[サッカー]
ブラジルで単身挑むフットボーラー、須藤右介(後編)

写真提供:須藤右介

 ブラジルに渡って3カ月が経っても、須藤右介はサルゲイロACの選手として公式戦デビューを果たせずにいた。労働ビザ取得や国際移籍証明書の発行など、ブラジルでプロ選手として出場するための手続きがすべて終了していなかったのだ。その間、練習には参加しても、試合はスタンドで見つめることしかできなかった。結局、彼に出場資格が与えられたのは、日本を離れて5カ月後の13年7月のことだった。

チームの一員になったという実感

「いろいろな人から心配の声をいただいたりして……選手契約を結ぶまでの5カ月間は歯がゆい思いで過ごしていましたね」
 須藤は当時の心境をこう振り返った。

 ようやくサルゲイロの一員になったと実感したのは、チームジャージを手渡された時だったという。
「試合の登録メンバー発表後、事務所でズボン、シャツ、チームスポンサーがブランドの緑色の鞄をもらったんです。
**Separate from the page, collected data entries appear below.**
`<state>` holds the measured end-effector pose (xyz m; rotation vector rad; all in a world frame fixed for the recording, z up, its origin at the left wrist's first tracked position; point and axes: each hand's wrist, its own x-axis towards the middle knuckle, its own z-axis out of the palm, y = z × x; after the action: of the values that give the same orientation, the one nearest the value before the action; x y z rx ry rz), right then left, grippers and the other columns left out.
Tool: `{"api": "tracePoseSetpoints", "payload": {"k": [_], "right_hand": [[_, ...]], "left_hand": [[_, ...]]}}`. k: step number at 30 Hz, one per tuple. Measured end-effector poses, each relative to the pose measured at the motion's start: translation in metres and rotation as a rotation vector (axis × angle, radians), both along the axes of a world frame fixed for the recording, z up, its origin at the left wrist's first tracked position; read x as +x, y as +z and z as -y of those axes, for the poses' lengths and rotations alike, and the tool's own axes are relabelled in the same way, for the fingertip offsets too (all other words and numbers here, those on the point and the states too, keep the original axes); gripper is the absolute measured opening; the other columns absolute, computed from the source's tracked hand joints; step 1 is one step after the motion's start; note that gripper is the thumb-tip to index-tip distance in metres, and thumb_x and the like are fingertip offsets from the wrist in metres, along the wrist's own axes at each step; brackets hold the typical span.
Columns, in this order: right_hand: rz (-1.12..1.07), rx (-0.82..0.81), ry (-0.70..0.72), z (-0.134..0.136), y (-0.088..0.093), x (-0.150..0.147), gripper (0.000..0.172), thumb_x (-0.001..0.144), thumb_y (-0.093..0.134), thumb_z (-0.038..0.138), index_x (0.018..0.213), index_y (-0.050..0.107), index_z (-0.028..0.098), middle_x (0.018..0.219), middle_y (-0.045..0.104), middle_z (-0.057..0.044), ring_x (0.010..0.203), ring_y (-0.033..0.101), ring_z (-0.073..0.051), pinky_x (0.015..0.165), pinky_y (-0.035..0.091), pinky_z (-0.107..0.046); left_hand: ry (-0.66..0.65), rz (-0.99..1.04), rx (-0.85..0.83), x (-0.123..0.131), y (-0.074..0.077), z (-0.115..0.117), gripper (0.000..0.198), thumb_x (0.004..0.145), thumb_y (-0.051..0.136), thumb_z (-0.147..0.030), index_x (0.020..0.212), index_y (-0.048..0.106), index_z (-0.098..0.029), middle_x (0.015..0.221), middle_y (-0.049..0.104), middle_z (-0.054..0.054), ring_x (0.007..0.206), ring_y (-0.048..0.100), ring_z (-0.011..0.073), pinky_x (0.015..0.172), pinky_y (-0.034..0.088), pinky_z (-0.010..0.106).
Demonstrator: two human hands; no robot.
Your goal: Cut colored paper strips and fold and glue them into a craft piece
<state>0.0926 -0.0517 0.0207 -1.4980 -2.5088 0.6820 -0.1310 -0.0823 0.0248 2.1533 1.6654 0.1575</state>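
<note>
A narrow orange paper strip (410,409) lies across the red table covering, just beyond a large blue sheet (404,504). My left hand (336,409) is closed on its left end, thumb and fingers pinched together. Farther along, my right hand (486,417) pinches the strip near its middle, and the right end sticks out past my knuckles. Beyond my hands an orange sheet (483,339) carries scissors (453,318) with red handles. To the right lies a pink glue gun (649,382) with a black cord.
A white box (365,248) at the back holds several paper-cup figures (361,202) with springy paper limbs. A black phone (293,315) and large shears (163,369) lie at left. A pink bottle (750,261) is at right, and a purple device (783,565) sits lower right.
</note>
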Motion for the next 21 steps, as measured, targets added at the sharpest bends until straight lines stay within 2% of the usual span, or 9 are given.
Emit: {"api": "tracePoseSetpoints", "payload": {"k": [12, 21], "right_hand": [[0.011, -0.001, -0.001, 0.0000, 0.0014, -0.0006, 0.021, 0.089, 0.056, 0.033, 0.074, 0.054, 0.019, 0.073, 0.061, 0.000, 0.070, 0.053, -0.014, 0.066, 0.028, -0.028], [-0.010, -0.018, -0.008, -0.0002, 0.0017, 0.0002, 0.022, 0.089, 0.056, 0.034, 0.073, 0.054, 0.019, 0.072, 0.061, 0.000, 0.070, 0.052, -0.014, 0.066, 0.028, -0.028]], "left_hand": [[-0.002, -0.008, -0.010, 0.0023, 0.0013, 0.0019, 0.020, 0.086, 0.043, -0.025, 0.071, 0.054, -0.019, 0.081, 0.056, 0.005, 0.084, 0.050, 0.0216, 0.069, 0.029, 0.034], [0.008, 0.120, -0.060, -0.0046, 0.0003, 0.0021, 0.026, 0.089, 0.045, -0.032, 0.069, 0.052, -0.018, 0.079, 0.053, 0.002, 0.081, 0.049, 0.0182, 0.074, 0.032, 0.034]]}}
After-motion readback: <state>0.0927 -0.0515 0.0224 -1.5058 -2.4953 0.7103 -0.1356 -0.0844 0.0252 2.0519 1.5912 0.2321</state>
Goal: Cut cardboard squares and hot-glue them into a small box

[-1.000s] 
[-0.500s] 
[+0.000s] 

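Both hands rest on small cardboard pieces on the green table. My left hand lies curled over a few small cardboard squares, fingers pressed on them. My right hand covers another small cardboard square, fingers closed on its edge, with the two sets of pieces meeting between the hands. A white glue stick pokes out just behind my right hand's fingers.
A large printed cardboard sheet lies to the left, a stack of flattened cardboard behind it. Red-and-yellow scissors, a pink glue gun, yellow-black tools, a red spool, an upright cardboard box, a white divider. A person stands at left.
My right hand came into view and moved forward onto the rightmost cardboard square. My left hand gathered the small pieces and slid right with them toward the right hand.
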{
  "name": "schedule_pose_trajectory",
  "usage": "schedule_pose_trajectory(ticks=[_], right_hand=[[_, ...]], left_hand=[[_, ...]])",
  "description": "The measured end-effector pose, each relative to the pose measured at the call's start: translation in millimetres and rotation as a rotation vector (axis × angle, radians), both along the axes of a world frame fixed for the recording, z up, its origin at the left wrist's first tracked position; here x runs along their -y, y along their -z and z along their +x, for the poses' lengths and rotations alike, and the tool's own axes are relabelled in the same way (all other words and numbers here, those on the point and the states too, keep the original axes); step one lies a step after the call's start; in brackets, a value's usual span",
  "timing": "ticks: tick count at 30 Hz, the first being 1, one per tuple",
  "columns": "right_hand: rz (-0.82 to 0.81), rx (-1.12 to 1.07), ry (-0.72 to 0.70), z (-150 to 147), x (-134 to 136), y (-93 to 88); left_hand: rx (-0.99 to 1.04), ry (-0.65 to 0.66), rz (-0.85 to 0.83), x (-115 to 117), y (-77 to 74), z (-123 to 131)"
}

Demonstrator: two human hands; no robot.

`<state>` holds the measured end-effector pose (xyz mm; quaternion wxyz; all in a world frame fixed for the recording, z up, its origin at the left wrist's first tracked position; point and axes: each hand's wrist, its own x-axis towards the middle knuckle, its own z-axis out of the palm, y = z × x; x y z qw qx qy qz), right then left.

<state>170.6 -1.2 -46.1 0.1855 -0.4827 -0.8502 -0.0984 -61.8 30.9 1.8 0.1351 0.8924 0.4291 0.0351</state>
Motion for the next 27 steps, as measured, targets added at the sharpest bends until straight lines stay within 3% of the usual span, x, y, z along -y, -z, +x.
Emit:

部屋に帰って、すぐに袋を開けて着替えました。『やっとチームの戦力として認められる時が来た』と嬉しくなりましたね」

 5カ月間、手続きが遅々として進まない中で不安になることはなかったのか――。
「『なぜ試合に出られないんだ』『なぜ、そんなに時間かかるんだ』と思いましたよ。でも、自分ではどうにもできないことだった……。ですから、出場資格を得られた時に、チームが本当に必要としてくれる状態でありたいと思って、毎日トレーニングを続けていましたね」

 不断の努力を続けたからこそ、須藤は手続き完了後、すぐに試合の登録メンバーに入ることができたのだ。